If I find time to test it again, I will update my answer but I still suggest you follow it nevertheless.

Oh and, by the way, I left a bit of application-specific code in my reply: you can remove the following two lines:

        if (res is IBackgroundJob backgroundJob)
            backgroundJob.JobID = jobId;

I am logging to the logger and I can see it’s working. I also tested it by adding a DbContext parameter, and tested I was able to access the database. If DI cannot provide an instance of a type, that should throw an exception.

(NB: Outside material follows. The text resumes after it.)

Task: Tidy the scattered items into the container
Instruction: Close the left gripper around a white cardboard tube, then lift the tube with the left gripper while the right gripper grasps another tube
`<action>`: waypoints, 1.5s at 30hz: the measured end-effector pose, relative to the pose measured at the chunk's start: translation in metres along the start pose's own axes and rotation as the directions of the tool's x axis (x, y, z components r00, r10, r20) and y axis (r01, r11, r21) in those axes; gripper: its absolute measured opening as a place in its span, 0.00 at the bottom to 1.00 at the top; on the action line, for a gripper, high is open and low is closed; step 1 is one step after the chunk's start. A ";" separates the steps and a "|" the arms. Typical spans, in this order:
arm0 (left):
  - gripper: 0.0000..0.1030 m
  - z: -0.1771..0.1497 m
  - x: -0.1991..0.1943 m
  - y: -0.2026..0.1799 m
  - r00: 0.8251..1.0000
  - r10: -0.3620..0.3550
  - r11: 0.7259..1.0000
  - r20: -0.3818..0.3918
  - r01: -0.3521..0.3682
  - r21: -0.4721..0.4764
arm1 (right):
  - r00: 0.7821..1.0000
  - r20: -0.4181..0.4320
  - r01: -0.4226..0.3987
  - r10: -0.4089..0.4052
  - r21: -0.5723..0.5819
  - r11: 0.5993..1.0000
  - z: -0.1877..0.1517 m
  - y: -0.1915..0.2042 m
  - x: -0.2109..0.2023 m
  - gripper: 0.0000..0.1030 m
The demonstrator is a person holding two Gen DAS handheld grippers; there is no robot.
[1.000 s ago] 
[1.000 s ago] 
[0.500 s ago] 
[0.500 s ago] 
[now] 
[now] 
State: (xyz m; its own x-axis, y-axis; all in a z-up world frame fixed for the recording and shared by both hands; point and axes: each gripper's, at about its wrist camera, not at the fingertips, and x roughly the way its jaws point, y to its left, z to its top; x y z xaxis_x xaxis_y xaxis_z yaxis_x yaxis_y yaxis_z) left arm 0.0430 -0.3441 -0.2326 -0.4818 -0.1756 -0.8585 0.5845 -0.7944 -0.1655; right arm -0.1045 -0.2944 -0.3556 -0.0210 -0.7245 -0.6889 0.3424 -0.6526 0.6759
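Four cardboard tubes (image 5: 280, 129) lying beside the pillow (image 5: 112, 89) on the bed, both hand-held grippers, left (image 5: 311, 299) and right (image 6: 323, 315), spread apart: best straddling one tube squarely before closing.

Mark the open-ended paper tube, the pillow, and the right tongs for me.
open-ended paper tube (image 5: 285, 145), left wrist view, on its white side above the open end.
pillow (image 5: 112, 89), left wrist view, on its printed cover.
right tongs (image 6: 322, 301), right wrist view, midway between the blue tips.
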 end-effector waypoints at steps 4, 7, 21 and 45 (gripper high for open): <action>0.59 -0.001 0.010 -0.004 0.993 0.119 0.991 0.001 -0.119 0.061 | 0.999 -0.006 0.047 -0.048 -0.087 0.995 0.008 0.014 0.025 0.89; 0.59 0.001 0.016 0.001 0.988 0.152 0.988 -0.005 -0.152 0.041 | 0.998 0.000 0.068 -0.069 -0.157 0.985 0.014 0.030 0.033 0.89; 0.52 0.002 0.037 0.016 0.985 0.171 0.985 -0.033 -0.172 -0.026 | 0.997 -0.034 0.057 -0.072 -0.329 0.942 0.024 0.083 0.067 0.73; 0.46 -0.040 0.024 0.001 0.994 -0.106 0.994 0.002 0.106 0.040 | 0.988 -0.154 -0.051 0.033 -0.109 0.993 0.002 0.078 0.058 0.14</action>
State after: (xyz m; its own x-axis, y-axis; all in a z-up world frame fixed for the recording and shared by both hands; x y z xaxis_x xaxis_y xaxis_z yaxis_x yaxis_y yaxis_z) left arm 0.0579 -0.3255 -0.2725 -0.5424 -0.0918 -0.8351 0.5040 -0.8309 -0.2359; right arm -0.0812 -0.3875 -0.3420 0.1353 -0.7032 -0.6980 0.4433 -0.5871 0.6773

I’m not sure what else to test as, even after reading the documentation, I don’t really feel I have a good understanding of your concern here.

I had trouble using AddSingleton, speacially when using hangfire logging console.
The logs were all “mixed”, because they were (of course) sharing the same instance.
That said, I always add my hangfire classes as scoped.
Hope this helps you somehow.

Thanks for the confirmation.

Do you have any comments on the discussion above? The suggestion is that I must create a custom activator. However, I’m using the default activator with dependency injection and, so far, it appears to be working okay.

Hello again.

I managed to find some time tom perform a test and it seems that, indeed, Hangfire will use the default .net core service provider for jobs activation (at least, it does so if you’re running core)

I’m not sure why I had to write a custom activator for our code base 3 years ago but it seems it’s not necessary (anymore?).

Thanks for responding back. Yeah, it seems to be working okay for us, although I don’t really think I had a good understanding of the issues involved. But thanks for the confirmation.